* [EXERCISE BRIEF] In the data below, find every line with the word "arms" and copy it out.
Segment Start: PROVIDED MATERIAL
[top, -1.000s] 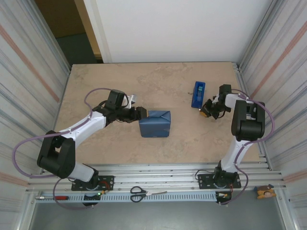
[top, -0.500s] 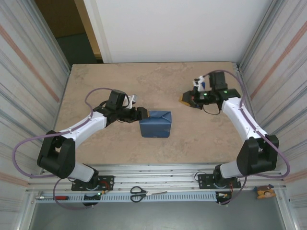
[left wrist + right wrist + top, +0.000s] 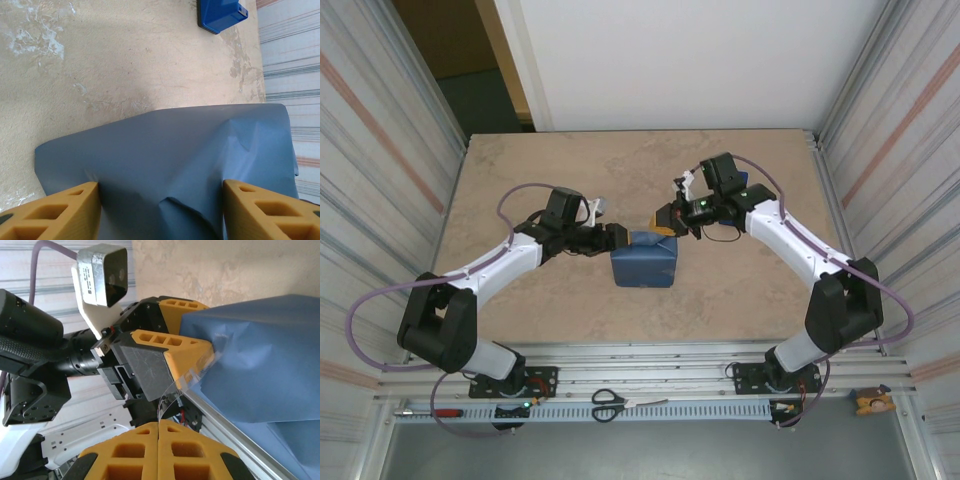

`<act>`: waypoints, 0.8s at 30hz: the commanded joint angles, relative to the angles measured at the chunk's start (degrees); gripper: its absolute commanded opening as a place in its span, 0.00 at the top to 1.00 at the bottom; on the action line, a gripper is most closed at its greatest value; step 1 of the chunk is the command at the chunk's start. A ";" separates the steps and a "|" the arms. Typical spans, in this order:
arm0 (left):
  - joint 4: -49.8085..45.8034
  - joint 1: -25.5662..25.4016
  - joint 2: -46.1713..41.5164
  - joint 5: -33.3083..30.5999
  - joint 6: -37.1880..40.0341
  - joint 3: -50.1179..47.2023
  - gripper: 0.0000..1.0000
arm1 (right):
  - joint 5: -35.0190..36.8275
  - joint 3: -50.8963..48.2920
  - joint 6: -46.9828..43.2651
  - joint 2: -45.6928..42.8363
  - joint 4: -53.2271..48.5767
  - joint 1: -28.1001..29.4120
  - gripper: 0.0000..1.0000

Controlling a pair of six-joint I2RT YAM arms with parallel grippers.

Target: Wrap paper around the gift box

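One blue parcel sits near the middle of the table [image 3: 570, 170]. It is the paper [image 3: 643, 262], dark blue side out, folded into a box shape. The gift box is hidden under it. The folds look a bit crumpled at the left end.

At that end I see the left gripper [image 3: 617, 238]. Its two yellow fingers [image 3: 55, 212] are partly spread, one on each side of the parcel, and both touch the paper. It looks like they squeeze it between them.

My right gripper [image 3: 665, 222] is at the far right corner of the parcel, just beside the paper. Its fingers [image 3: 125, 450] are pressed tight together. A thin clear strip [image 3: 172, 392] curls out from between the tips, so I think they pinch it.

Farther off, a blue tape dispenser [image 3: 220, 12] stands on the table. Near me, scissors [image 3: 610, 403] and a red screwdriver [image 3: 435, 411] lie on the front rail.
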 commanded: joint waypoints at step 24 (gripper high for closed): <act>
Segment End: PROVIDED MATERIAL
* [ANSWER SPACE]
`<act>`: waypoints, 0.8s at 30hz: the commanded joint angles, relative to the angles measured at the chunk's start (degrees); gripper: its absolute commanded opening as a place in its span, 0.00 at the top to 1.00 at the bottom; on the action line, a gripper is most closed at its greatest value; step 1 of the chunk is the command at the chunk's start. A ";" separates the steps and a "|" the arms. Typical spans, in this order:
Controlling a pair of six-joint I2RT YAM arms with parallel grippers.

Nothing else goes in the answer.